Prospective customers that may also be faced with the same original problem may think “hey that’s me, I’m stuck in that spot too!” When they see you’re able to help move them past that pain point, it can start to build on that bond of trust.
What results do you get/have you gotten from [our product/service]?
In contrast to the first question, this question works well because it tends to return hard numbers and facts. While it can also return an emotional response, the main goal here are the tangible numbers that can prove there has been forward movement.
It’s also important to note that the most powerful testimonials don’t promise the world – they promise small, believable results.

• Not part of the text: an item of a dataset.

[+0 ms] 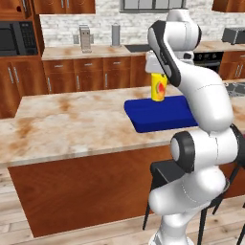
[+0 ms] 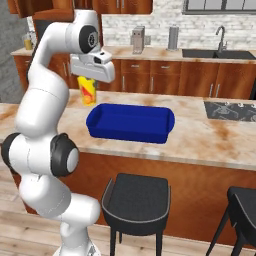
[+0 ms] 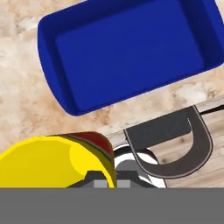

Keep that in mind when asking this question and try phrasing it around the small wins and and guaranteed results almost all prospective customers or clients can achieve.
It’s better to under promise and over deliver rather than the other way around.
Some variations of this question include:
- What has using our product/service helped you to achieve?
- In which areas of your business/life have our services made the most impact?
- What are the three most significant improvements you’ve seen since you started using product X?
What made you hesitate from buying[our product/service] sooner?
Why do we as businesses use testimonials in the first place? What’s the point?
- to provide social proof that our product/service is as good as we say it is
- to dispel feelings of doubt or distrust
A powerful testimonial preempts objections by raising and addressing these objections within the testimonial itself.
By asking the already satisfied customer what their initial fears or hesitations were with using your product or service, you’re directly speaking to (and answering) potential customers who are feeling/thinking/wondering the exact same thing.
Testimonials and online reviews that can successfully tackle this question are some of the most powerful marketing tools your brand has.
A prospect reading that review might say to themselves, “This person had the exact same concerns/obstacle I currently have. Evidently this product/service was effective enough to make them want to write about it. Maybe it’s worth a shot!”
Let’s wrap this article by doing a quick recap of what we covered in this article:
What issue were you facing before you bought/joined [our product/service]? – Elicit that emotional response describing the initial obstacle or pain point your customer was feeling that potential customers can resonate with.
What results do you get/have you gotten from [our product/service]? – Focus on the hard numbers and results that can be proven and shown. Remember – small, guaranteed wins are the focus here. Under promise and over deliver.
What made you hesitate from buying[our product/service] sooner? – Preempt objections by raising and addressing these objections within the testimonial itself. Break down the initial fears and doubt and finish with a glowing recommendation of your product/service.
Testimonials are a powerful marketing and social-proof tool that dramatically impact potential customer’s decision to buy.